■ **Work task**
Retype all of the data that follows, line for line.

■ **Input for this task**

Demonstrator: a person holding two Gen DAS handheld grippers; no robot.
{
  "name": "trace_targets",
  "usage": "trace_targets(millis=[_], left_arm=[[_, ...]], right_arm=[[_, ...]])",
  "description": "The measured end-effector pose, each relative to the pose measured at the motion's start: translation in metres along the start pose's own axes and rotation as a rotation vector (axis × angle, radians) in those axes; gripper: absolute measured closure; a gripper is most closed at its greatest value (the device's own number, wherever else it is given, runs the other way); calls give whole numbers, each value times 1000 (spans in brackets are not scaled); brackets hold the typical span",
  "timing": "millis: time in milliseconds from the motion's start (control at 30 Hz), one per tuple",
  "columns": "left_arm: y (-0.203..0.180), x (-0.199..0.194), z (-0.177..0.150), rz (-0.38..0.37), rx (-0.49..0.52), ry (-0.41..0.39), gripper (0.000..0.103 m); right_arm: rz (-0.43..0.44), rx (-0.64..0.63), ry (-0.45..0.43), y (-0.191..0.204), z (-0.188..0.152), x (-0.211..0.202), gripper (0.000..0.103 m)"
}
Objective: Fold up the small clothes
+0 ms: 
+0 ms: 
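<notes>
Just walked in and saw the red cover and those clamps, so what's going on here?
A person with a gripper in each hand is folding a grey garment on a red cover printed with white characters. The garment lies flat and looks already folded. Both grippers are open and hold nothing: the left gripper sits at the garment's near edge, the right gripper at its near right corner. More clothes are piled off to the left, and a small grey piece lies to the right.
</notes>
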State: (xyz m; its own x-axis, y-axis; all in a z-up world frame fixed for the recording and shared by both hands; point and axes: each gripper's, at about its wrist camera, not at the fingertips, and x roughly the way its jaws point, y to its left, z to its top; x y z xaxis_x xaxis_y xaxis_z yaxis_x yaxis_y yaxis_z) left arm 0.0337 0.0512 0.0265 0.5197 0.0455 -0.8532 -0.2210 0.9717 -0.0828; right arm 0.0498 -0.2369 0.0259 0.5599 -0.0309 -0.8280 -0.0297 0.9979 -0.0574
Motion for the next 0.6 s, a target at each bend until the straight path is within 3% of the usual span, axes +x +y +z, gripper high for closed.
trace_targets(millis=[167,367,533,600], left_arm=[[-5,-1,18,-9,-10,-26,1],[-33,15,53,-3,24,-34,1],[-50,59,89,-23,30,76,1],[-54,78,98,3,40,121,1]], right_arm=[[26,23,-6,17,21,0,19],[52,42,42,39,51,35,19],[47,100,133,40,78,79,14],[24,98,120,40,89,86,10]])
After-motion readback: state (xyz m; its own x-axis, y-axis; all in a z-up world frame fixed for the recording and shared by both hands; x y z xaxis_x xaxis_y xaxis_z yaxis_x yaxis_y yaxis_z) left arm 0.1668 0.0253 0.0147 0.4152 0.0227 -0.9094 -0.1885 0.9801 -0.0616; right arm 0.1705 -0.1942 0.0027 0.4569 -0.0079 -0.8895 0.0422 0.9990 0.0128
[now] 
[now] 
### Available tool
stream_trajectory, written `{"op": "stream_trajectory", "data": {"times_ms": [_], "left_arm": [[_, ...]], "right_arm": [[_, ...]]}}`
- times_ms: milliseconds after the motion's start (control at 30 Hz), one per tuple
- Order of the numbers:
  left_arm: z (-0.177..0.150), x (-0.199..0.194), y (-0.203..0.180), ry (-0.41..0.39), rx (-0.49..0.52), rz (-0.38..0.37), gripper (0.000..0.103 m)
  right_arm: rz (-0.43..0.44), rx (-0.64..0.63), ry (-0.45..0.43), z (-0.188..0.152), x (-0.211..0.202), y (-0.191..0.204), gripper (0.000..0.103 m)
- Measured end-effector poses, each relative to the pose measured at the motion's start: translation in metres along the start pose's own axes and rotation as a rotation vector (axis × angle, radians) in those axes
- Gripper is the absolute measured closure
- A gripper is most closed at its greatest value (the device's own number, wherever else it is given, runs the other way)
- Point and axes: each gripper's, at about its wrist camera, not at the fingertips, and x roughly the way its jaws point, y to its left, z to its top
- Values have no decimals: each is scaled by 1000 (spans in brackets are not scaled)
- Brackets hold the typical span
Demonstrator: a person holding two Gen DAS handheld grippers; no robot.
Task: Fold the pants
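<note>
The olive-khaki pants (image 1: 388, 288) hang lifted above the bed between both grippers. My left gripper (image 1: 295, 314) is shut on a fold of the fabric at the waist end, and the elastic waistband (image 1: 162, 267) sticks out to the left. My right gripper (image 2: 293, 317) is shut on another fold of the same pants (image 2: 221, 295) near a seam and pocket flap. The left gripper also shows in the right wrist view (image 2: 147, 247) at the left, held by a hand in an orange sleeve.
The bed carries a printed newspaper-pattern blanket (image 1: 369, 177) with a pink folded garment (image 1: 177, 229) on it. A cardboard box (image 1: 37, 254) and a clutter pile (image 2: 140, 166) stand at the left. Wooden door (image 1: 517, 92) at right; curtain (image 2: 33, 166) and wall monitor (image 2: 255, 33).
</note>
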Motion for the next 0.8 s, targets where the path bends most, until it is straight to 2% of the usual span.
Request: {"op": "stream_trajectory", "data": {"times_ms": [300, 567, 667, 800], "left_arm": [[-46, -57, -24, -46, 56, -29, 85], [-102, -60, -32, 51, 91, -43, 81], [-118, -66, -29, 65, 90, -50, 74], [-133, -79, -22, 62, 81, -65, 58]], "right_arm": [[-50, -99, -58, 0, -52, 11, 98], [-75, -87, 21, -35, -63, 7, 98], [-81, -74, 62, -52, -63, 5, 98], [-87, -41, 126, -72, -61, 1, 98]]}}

■ **Written response**
Demonstrator: a person holding two Gen DAS handheld grippers; no robot.
{
  "name": "trace_targets",
  "usage": "trace_targets(millis=[_], left_arm=[[_, ...]], right_arm=[[_, ...]])",
  "description": "The measured end-effector pose, each relative to the pose measured at the motion's start: translation in metres along the start pose's own axes and rotation as a rotation vector (axis × angle, radians) in those axes; gripper: absolute measured closure; a gripper is most closed at its greatest value (the device's own number, wherever else it is given, runs the other way); calls give whole numbers, each value times 1000 (spans in brackets are not scaled); brackets hold the typical span",
  "timing": "millis: time in milliseconds from the motion's start (control at 30 Hz), one per tuple",
  "columns": "left_arm: y (-0.203..0.180), x (-0.199..0.194), z (-0.177..0.150), rz (-0.38..0.37), rx (-0.49..0.52), ry (-0.41..0.39), gripper (0.000..0.103 m); right_arm: rz (-0.43..0.44), rx (-0.64..0.63), ry (-0.45..0.43), y (-0.191..0.204), z (-0.188..0.152), x (-0.211..0.202), gripper (0.000..0.103 m)"
}
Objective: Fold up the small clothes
+0 ms: 
+0 ms: 
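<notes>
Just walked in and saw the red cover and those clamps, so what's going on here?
A person with a gripper in each hand is folding a grey garment on a red cover printed with white characters. The garment lies flat and looks already folded. Both grippers are open and hold nothing: the left gripper sits at the garment's near edge, the right gripper at its near right corner. More clothes are piled off to the left, and a small grey piece lies to the right.
</notes>
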State: (xyz m; its own x-axis, y-axis; all in a z-up world frame fixed for the recording and shared by both hands; point and axes: each gripper's, at about its wrist camera, not at the fingertips, and x roughly the way its jaws point, y to its left, z to its top; x y z xaxis_x xaxis_y xaxis_z yaxis_x yaxis_y yaxis_z) left arm 0.0337 0.0512 0.0265 0.5197 0.0455 -0.8532 -0.2210 0.9717 -0.0828; right arm 0.0498 -0.2369 0.0259 0.5599 -0.0309 -0.8280 -0.0297 0.9979 -0.0574
Motion for the next 0.6 s, a target at each bend until the straight path is within 3% of the usual span, axes +x +y +z, gripper high for closed.
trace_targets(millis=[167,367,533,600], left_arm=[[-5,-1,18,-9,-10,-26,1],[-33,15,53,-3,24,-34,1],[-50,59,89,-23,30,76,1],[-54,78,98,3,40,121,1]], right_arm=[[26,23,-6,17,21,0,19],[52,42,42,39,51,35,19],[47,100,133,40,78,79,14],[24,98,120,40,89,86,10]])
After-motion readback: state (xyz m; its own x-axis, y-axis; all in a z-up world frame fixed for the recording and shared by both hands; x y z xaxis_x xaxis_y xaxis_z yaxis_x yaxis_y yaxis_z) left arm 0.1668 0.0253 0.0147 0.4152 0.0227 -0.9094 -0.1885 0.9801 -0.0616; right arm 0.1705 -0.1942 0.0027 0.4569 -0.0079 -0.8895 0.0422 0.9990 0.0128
[now] 
[now] 
### Available tool
stream_trajectory, written `{"op": "stream_trajectory", "data": {"times_ms": [_], "left_arm": [[_, ...]], "right_arm": [[_, ...]]}}`
- times_ms: milliseconds after the motion's start (control at 30 Hz), one per tuple
- Order of the numbers:
  left_arm: z (-0.177..0.150), x (-0.199..0.194), y (-0.203..0.180), ry (-0.41..0.39), rx (-0.49..0.52), rz (-0.38..0.37), gripper (0.000..0.103 m)
  right_arm: rz (-0.43..0.44), rx (-0.64..0.63), ry (-0.45..0.43), z (-0.188..0.152), x (-0.211..0.202), y (-0.191..0.204), gripper (0.000..0.103 m)
- Measured end-effector poses, each relative to the pose measured at the motion's start: translation in metres along the start pose's own axes and rotation as a rotation vector (axis × angle, radians) in those axes
- Gripper is the absolute measured closure
- A gripper is most closed at its greatest value (the device's own number, wherever else it is given, runs the other way)
- Point and axes: each gripper's, at about its wrist camera, not at the fingertips, and x roughly the way its jaws point, y to its left, z to its top
- Values have no decimals: each is scaled by 1000 (spans in brackets are not scaled)
- Brackets hold the typical span
Demonstrator: a person holding two Gen DAS handheld grippers; no robot.
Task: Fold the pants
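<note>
The olive-khaki pants (image 1: 388, 288) hang lifted above the bed between both grippers. My left gripper (image 1: 295, 314) is shut on a fold of the fabric at the waist end, and the elastic waistband (image 1: 162, 267) sticks out to the left. My right gripper (image 2: 293, 317) is shut on another fold of the same pants (image 2: 221, 295) near a seam and pocket flap. The left gripper also shows in the right wrist view (image 2: 147, 247) at the left, held by a hand in an orange sleeve.
The bed carries a printed newspaper-pattern blanket (image 1: 369, 177) with a pink folded garment (image 1: 177, 229) on it. A cardboard box (image 1: 37, 254) and a clutter pile (image 2: 140, 166) stand at the left. Wooden door (image 1: 517, 92) at right; curtain (image 2: 33, 166) and wall monitor (image 2: 255, 33).
</note>
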Motion for the next 0.8 s, targets where the path bends most, until it is straight to 2% of the usual span.
Request: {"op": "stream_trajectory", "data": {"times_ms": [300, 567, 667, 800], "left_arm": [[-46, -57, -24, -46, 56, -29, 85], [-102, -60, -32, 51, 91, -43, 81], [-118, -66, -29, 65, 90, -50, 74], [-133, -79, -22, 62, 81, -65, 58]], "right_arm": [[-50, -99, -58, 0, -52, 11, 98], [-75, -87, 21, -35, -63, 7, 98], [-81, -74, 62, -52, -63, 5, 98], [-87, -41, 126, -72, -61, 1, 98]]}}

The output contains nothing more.